She barely noticed the prick or the strong pressure of his thumb on the tiny puncture wound, but she quieted as the medicine started to take effect. Billy stared at her face, waiting for the woman who had become the center of his world to give any sort of indication that she knew he was there. Her eyes fluttered open and she attempted a weak smile. "Thank you, Billy. For that and…," she trailed off as sleep started to envelop her.

"You're welcome, Madam President." He found her hand and patted it gently. "I'll be right here when you wake up." Her eyes registered his words and flashed with gratitude before they closed and her ragged breathing became more even.


	2. A Promise Extracted

_**Colonial One, two days earlier, moments after Admiral Adama's promotion ceremony**_

Billy struggled to hide his smile as he helped President Roslin from her office to her private quarters. He'd just witnessed the most powerful man in the world kiss the most powerful woman in the world on the lips. And she'd giggled. Actually giggled.
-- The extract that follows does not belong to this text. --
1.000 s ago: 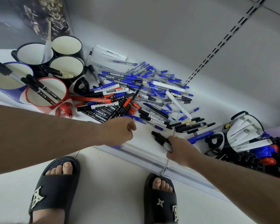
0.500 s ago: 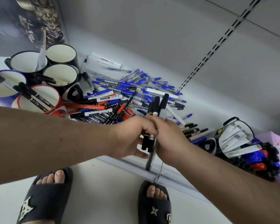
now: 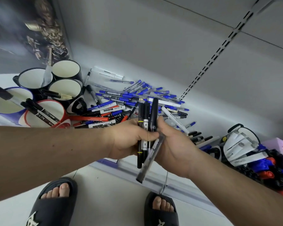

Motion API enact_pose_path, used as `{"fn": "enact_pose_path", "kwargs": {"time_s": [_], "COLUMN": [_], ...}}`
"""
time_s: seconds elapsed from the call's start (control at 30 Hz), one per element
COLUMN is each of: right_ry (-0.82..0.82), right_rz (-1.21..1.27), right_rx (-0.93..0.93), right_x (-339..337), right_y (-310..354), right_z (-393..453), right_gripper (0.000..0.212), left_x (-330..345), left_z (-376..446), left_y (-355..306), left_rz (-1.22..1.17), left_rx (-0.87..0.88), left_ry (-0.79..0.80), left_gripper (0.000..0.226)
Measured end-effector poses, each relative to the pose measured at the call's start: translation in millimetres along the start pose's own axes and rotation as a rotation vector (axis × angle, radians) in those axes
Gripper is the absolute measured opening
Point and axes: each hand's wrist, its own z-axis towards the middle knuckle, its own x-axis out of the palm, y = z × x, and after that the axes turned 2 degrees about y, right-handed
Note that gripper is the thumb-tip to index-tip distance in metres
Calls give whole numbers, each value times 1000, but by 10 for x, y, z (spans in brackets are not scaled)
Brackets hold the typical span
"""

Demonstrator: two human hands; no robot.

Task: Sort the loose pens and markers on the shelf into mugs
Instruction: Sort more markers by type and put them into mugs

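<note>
Both your hands have come together since a second ago, when they were apart over the shelf edge. Your left hand (image 3: 127,141) now grips a bundle of black markers (image 3: 145,128) upright, thumb across the barrels; your right hand (image 3: 173,144) closes on the same bundle from the other side, one clear-capped pen (image 3: 149,159) slanting down out of it. Loose pens (image 3: 137,98) lie piled on the shelf (image 3: 219,121) behind. Red mug (image 3: 62,111) and blue mug (image 3: 0,110) at left hold black markers.
</note>
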Motion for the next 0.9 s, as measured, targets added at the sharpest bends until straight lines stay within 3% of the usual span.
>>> {"fn": "enact_pose_path", "kwargs": {"time_s": [0.1, 0.23, 0.33, 0.4, 0.5, 0.7, 0.9], "right_ry": [-37, -267, -351, -305, -257, -70, -31], "right_rz": [-1, -84, -88, -103, -339, -530, -570], "right_rx": [6, -123, -217, -245, -350, -414, -398], "right_x": [-87, -215, -235, -168, 0, 300, 494], "right_y": [18, 37, 133, 190, 203, 142, 102], "right_z": [33, 116, 130, 108, 97, 133, 191], "right_gripper": [56, 59, 40, 25, 9, 11, 15], "left_x": [-49, -202, -309, -345, -388, -483, -613], "left_z": [8, -37, -146, -254, -383, -576, -704], "left_y": [24, -15, -49, -62, -59, -99, -94], "left_rz": [-134, -191, -158, -141, -130, -85, -31], "left_rx": [-24, -21, -8, 0, -20, -78, -111], "left_ry": [-74, -167, -163, -114, -17, 145, 132], "left_gripper": [18, 21, 21, 24, 30, 26, 26]}}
She noticed his blatant grin as he helped her toward the couch and decided she had to use what little remaining strength she had to have one more conversation with the devoted young man who'd helped make the most delightful moment in months come to pass.

As Billy settled her into a comfortable position, he looked up expectantly, waiting for the order of dismissal that usually came at the end of this daily ritual. She patted the seat next to her and, after a frown and a pause, he sat down gingerly to avoid jostling her.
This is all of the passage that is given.